Sebagai sistem hukum, hukum Islam berbeda dengan sistem hukum lain, yang pada umumnya terbentuk dan berasal dari kebiasaan-kebiasaan masyarakat dan hasil pemikiran manusia serta budaya manusia pada suatu tempat dan jaman. Hukum Islam tidak hanya merupakan hasil pemikiran yang dipengaruhi kebudayan manusia di suatu tempat dan masa, tapi pada dasarnya ditetapkan Allah melalui wahyu yang terdapat dalam Al-Quran dan dijelaskan Nabi Muhammad Saw melalui sunah-sunah yang kini tehimpun dalam kitab-kitab hadits. Dasar inilah yang membedakan hukum Islam secara fundamental dengan hukum-hukum lain. Hukum Islam diperkenalkan dengan berbagai istilah yang  populer di lingkungan umat Islam. Ada istilah syariat, hukum syara, maupun fiqih.
Syariat Islam adalah segala sesuatu yang ditetapkan Allah SWT yang dibawa Nabi Muhammad Saw. Baik berkaitan dengan teknik suatu amal perbuatan (ilmu fiqih), maupun persoalan-persoalan kepercayaan dan keimanan (ilmu kalam). Istilah syariat ini sering pula disebut dengan ad-diin dan al-millah (agama).

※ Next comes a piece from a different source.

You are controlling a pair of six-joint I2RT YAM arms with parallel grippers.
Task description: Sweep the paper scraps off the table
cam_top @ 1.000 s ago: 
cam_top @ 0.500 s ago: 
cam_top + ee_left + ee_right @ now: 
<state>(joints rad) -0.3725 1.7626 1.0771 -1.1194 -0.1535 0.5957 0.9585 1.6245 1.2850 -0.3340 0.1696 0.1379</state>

Jika dihubungkan dengan nuansa dan perkembangan politik di Indonesia saat ini, benar atau tidak, ada kecenderungan umat Islam tidak lagi sepenuhnya mengikuti aturan hukum Islam dalam urusan politik. Memang ada dua kutub pendapat, satu pendapat mengatakan politik dan Islam tidak ada kaitan – kutub ini berpendapat bahwa Islam adalah ajaran agama yang kesemuanya berada dalam bingkai ibadah atau hubungan manusia dengan Tuhannya.
Disisi yang lain, mengemukakan pendapat bahwa Islam merupakan agama yang sempurna, dimana seluruh sendi kehidupan masyarakat diatur di dalamnya. Mulai dari ibadah, mu’amalah, siyasah, dan jinayah. Dengan pemahaman seperti ini, tentu urusan politik juga diatur dalam Islam. Misalkan bagaimana umat Islam memilih, menggunakan hak pilih sampai kepadan hak pilih tersebut diberikan. Termasuk al Qur’an menjelaskan bahwa umat Islam harus taat kepada para pemimpinnya.
(Hai orang-orang yang beriman, taatilah Allah dan taatilah Rasulny  dan ulil Amri di antara kamu. Kemudian jika kamu berlainan pendapat tentang sesuatu, maka kembalikanlah ia kepada Allah dan rasulnya, jika kamu benar-benar beriman kepada Allah dan hari kemudian. Yang demikian itu lebih baik bagimu dan lebih baik akibatnya.) QS : An Nisa : 59.
Oleh karena itu, umat Islam sudah saatnya menyadari bahwa pertarungan hegemoni kekuasaan sangat canggih karena menggunakan perangkat infrastruktur dan suprastruktur politik yang kuat, sistimatis dan rapi. Stigmatisasi terhadap jargon politik ke-Islaman vis avis demokrasi tatanan dunia modern membuatnya rentan terhadap marginalisasi Islam dari political power.
Bahkan devide at impera terus dilancarkan agar kekuatan politik Islam terus melemah. Kekuatan tersisa dari umat tinggal satu, yakni mereka masih mengarah kearah yang sama ketika solat. Butuh energi besar untuk menjadikan ini sebagai kekuatan politik umat yang powerful dan solid.
Sejalan dengan kondisi tersebut, sudah saatnya lahir kembali (reborn) kesadaran politik kaum mayoritas (umat Islam) di negeri ini. Jika tidak, dalam pertarungan hegemoni kekuasaan akan dimenangkan pihak lain. Tentu kesadaran politik itu, harus didahului oleh para elit dan para pemimpin umat Islam dengan menunjukkan cara berpolitik sebagaimana ditentukan hukum Islam itu sendiri. Semoga!